I’m talking about discounting and couponing. The article, by Alexander Chernev, an Associate Professor of Marketing at Northwestern University’s Kellogg School of Management, explained how J.C. Penney’s “Fair and Square” pricing initiative, launched in January, has pretty much fallen flat. By so suddenly abandoning their decades-long commitment to frequent sales and discounting, Chernev argues JCP customer perceptions of what constitutes a “fair price” became entirely suspect. Even if non-sale prices were lower, JCP customers remained more eager to buy if the sign, promotion or coupon said “SALE.”

But J.C. Penney isn’t the only retailer struggling with coupon creep addiction. Just think about the TLC (The Learning Channel) hit Extreme Couponing and its season three rebranding of Extreme Couponing All-Stars. If the occurrence wasn’t commonplace, you can be sure this show and programs like it wouldn’t have a chance. For marketers, especially as we inch toward the end-of-summer sale season and the back-to-school rush, “it’s important to remember that couponing is only one promotional tactic, and while it builds loyalty, it is not a panacea.”

Ron Johnson, J.C. Penney CEO states that, 10 years ago, a 38% off deal was enough to entice shoppers to buy; that sales threshold today is as high as 60%. And not only are the percentages up, the frequency of such fire sales are up too with a reported 590 promotions in 2011 alone. That’s some kind of offering every single day for one and a half years! I don’t know about you, but when you start talking about something whose continued effectiveness requires increased dosages at heightened frequencies, that to me has all the markings of abuse, resistance and dependence. Sounds a lot like a drug doesn’t it?

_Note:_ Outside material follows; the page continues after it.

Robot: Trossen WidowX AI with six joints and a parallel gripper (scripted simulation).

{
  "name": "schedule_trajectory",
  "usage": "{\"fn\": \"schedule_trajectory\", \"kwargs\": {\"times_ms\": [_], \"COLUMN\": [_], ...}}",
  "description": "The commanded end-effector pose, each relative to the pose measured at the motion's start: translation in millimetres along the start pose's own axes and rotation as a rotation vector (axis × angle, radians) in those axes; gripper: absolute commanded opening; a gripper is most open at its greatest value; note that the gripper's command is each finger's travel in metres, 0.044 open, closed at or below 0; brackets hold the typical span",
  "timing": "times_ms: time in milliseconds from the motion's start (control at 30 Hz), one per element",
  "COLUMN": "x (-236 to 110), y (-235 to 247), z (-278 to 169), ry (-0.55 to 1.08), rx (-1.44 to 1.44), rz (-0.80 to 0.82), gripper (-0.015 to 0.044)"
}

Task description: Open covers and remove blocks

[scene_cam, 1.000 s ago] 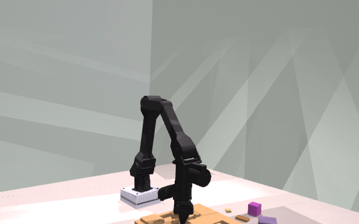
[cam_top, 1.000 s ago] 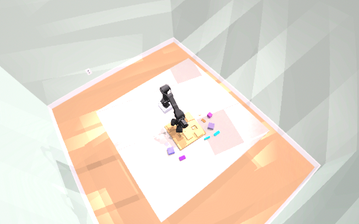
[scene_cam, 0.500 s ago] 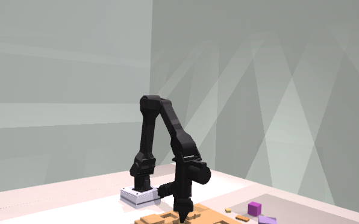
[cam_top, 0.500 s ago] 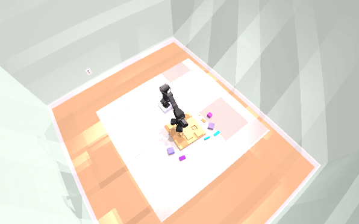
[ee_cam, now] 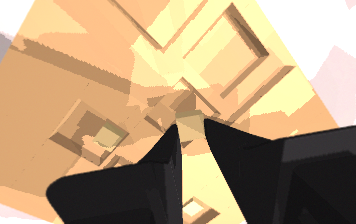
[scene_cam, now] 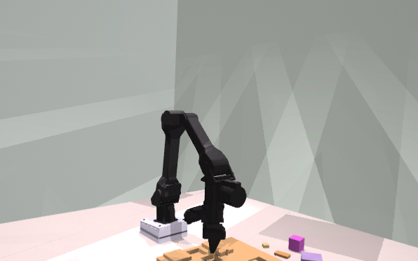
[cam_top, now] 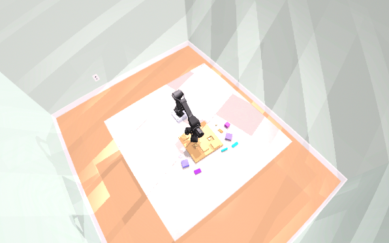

Loyalty is a strategy and includes many tactics aimed at rewarding good behaviors—not just couponing or accumulating points.  JCP rewards has some interesting elements, albeit with an underfunded value proposition, but creating personalized engagements, building fans through social media and other ongoing outreach programs are also critical to the mix to leverage the full scope of opportunities to build brand allegiance. In other words, like every-day-low-pricing or couponing, building loyalty itself must ultimately be the endgame in any comprehensive marketing strategy.

While capturing that big picture can sometimes prove elusive I guarantee you this: concentrate on crafting a superior shopper experience in-store, online and via mobile, and do that with seamless integration throughout the customer lifecycle and then you’ll begin to wean your customers off their couponing drug of choice. That is the beginning of the loyalty equation. And it didn’t come in an envelope or email saying “deal, deal, deal.”

Unlike JCP’s “Fair and Square” pricing plan, the company’s loyalty program has promise.  The opportunity is to shift value away from coupons and into the loyalty value proposition. Either way, for retailers, it’s time to break the couponing habit once and for all. In my continuing blog series on couponing and loyalty, you’ll learn how your loyalty program can become like rehab for your coupon-addicted customers. Still don’t think couponing can be a drug?